**Your goal**.
Which lines below contain "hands"? Pull them out.

Source records
- Opening Delimiter -
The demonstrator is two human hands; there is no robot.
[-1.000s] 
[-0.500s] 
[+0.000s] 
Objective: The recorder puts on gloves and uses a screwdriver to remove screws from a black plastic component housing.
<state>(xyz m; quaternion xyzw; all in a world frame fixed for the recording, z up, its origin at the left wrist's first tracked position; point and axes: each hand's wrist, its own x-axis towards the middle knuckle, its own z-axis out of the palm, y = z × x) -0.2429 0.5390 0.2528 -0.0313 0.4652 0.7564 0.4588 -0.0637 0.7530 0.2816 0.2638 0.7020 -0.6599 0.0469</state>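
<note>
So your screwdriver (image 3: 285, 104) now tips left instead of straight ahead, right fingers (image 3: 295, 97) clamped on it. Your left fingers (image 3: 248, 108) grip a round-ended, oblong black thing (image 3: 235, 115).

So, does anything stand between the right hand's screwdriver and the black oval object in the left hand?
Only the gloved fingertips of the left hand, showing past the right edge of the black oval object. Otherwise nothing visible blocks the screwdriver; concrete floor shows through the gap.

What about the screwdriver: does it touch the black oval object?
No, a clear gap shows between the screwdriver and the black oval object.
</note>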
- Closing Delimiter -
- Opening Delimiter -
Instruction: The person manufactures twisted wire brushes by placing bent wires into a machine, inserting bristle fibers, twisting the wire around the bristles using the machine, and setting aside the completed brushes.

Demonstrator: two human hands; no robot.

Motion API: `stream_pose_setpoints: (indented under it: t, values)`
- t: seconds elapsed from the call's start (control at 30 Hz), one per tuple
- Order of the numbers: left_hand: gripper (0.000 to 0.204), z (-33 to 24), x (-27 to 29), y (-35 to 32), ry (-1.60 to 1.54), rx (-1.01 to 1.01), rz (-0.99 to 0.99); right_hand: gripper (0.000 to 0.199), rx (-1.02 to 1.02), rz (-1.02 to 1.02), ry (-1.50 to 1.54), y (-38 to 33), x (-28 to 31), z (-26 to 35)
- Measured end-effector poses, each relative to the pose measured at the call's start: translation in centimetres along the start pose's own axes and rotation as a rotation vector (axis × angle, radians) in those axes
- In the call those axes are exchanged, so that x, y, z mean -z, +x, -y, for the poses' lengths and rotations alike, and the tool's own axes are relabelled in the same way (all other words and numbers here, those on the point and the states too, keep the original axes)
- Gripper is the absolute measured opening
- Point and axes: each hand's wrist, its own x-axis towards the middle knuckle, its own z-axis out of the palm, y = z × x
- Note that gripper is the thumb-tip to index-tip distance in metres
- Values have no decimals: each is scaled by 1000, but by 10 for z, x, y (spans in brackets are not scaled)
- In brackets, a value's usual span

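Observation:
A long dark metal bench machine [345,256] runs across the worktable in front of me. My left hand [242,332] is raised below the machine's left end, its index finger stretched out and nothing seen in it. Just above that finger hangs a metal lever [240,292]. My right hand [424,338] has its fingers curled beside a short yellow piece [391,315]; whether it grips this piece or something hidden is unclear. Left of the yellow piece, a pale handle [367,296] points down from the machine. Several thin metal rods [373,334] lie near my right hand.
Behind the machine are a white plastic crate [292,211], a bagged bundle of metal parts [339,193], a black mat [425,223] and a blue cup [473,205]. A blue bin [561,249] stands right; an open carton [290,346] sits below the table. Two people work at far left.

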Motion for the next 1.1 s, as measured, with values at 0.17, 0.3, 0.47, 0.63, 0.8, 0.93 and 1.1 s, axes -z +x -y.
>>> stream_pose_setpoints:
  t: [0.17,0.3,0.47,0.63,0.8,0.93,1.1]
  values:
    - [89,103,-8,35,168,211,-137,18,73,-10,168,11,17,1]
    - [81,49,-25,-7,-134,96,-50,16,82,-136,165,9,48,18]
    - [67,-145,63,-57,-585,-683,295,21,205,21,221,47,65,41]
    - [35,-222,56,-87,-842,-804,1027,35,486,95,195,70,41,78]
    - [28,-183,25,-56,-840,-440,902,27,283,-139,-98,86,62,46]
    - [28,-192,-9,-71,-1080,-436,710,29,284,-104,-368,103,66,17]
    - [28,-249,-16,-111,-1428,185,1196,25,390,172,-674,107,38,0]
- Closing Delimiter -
**Answer to the problem**.
The demonstrator is two human hands; there is no robot.
Demonstrator: two human hands; no robot.

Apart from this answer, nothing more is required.